第7話 笑顔のいい女

文字数 915文字

 いい女の条件ってなんだろうか?


「えげッ! そんな簡単な事も知らずに21年間も生きてきたの? そんなの決まってるじゃない」

 と、すかさず答えた彼女の名前はEさんこと、よ(ヨ)っぴ。

「容姿よ容姿。綺麗な顔と、艶めかしいスタイル。女は美人と呼ばれれば、それだけでいい女なの」

 いつも爆発してる頑固な癖毛。私服にジャージ。おっきな足。

「つまり、私とは正反対な女ね」

 バリバリと煎餅を食べながら、肩幅と大差のない腹をがははと豪快に揺らす。

「ま、まあ、確かにそれが一番解りやすい答えかもな」

 容赦のない台詞に思われるかもしれないが、目に見える同情は格差の証明と言ったのは彼女の方。友達であることに、偽りは必要ない。と。

 だから僕も……僕の仲間たちもよっぴに虚言を吐くことはない。何故なら僕たちは皆、よっぴが大好きだからだ。

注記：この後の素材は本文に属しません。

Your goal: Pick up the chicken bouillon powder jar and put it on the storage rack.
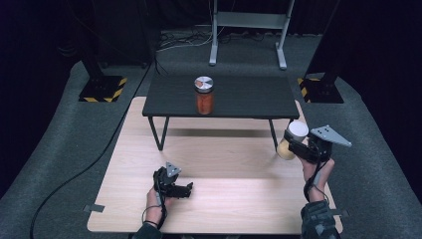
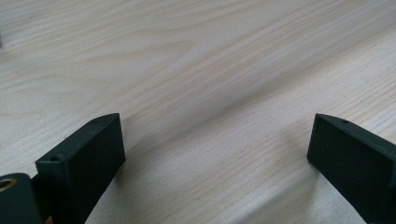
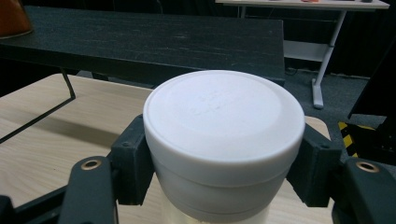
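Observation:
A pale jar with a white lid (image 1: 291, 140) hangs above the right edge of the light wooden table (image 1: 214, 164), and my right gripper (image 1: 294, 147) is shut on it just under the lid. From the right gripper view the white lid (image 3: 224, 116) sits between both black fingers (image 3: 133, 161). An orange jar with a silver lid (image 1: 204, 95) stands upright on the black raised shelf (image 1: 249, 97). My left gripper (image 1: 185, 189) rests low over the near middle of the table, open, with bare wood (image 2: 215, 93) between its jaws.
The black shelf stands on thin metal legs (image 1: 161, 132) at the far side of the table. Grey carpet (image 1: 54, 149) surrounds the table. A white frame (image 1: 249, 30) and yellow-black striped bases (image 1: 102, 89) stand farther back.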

 がははと大きな口を開けて、誰よりもいい顔をして笑うよっぴが。

「てことでね、ハイッ! 私ことよっぴは本日、またフラレてしまいました。相手は会社の先輩でした。以上、今年四度目の緊急報告おわり。ハイ」

 突然の悲報。だけど電話で呼び出された時点で気付いていた僕が驚くことはなかった。

「……そっか。ってか、今年でもう四度目だっけ? 相変わらず春の来ない女だな、よっぴは」

「ええ。年中冬眠女ですから私は。熊ですから。ガオー! ですから」

 がははははは。

 本当は知っているんだ。僕が帰ったあとで、いっぱいいっぱい泣く事を。だから、今日は“僕”が呼ばれたのだから。

 よっぴが男にフラレた時、でんちゃんが呼ばれたらやけ酒を飲んで暴れて、S渡辺には説教をしてもらう。
 
 知ってるんだよ、よっぴ。皆とっくに知ってるんだよ。そんなことくらい。

「……ダイエットとか、してみれば」

 僕は言う。いつもの台詞を。よっぴのいつもの強さを確認したいから。

「それは嫌。だって美を求めると、性格まで美しくしなければいけないから。話し方、態度、笑い方。デブでブスだけど、今の私が自然の私だから」

 誰の前でも大きな口を開けて笑っていたい。

 がはははは。

 うん。デブでブスだけど、誰よりもいい笑顔。

 偽らない女。そんなよっぴが、やっぱり僕は大好きだ。